## What is being asked
Could you copy, exactly as written, every line from the first line of the records through the one containing "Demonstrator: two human"?

__________________________________________________

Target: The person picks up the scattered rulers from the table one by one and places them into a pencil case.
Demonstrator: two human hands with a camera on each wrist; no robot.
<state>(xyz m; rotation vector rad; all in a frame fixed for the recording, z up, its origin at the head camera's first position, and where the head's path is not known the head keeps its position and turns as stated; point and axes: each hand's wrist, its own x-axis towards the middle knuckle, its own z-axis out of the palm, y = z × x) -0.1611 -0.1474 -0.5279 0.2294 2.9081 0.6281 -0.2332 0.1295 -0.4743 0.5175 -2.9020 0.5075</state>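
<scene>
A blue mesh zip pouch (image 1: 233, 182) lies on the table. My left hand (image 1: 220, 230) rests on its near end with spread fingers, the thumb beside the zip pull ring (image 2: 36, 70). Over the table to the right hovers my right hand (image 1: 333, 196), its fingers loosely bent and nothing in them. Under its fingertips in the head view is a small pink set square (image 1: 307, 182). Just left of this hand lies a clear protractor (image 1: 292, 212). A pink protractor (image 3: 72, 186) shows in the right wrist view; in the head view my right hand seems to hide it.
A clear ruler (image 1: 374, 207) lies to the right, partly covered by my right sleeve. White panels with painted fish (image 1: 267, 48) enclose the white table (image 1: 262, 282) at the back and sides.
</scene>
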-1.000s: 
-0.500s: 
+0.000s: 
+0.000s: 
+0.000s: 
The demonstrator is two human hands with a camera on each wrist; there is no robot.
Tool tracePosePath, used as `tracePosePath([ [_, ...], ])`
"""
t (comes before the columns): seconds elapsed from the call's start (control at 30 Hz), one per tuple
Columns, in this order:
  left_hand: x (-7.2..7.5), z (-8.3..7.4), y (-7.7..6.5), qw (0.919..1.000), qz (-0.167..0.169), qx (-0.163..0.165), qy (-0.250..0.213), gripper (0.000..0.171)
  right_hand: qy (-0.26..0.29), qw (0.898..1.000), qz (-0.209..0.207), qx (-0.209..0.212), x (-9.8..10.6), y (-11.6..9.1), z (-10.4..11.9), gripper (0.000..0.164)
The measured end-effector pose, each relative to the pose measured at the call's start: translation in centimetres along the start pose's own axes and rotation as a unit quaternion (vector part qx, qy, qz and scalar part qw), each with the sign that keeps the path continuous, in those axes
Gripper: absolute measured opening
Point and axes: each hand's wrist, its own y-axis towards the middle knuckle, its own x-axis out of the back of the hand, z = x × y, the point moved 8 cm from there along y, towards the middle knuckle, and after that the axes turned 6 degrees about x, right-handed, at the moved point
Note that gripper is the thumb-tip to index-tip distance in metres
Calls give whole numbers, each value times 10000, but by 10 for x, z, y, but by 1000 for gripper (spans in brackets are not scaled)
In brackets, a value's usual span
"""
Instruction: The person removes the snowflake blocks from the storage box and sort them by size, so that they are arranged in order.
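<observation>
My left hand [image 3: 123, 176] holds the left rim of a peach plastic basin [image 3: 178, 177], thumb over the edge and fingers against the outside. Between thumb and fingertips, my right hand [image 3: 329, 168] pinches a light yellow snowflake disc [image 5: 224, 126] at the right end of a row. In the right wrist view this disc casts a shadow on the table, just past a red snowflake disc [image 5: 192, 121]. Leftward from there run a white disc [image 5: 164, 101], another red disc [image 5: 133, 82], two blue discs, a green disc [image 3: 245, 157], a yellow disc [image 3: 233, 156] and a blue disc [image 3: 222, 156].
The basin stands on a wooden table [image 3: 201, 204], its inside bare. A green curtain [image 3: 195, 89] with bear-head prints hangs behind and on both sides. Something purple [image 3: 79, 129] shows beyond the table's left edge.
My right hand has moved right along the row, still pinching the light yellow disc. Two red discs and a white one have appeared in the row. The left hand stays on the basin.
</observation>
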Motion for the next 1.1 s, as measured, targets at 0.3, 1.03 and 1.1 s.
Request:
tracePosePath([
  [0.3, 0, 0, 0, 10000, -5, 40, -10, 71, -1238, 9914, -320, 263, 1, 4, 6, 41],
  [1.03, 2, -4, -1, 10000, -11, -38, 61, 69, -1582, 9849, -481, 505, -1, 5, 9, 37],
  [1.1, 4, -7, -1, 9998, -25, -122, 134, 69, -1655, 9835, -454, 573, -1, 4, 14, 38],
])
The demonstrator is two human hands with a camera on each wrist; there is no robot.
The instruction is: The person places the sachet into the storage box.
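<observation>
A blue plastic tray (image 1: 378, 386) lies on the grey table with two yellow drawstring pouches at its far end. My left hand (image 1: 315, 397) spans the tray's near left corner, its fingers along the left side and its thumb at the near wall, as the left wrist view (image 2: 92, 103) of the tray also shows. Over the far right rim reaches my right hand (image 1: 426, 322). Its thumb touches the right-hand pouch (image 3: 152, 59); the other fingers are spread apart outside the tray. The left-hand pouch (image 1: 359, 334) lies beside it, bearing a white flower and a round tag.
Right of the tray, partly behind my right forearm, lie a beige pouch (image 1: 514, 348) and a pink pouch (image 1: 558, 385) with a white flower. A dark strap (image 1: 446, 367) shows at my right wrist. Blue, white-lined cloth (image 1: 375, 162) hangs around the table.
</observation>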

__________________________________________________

## Task response
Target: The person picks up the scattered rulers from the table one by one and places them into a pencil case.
Demonstrator: two human hands with a camera on each wrist; no robot.

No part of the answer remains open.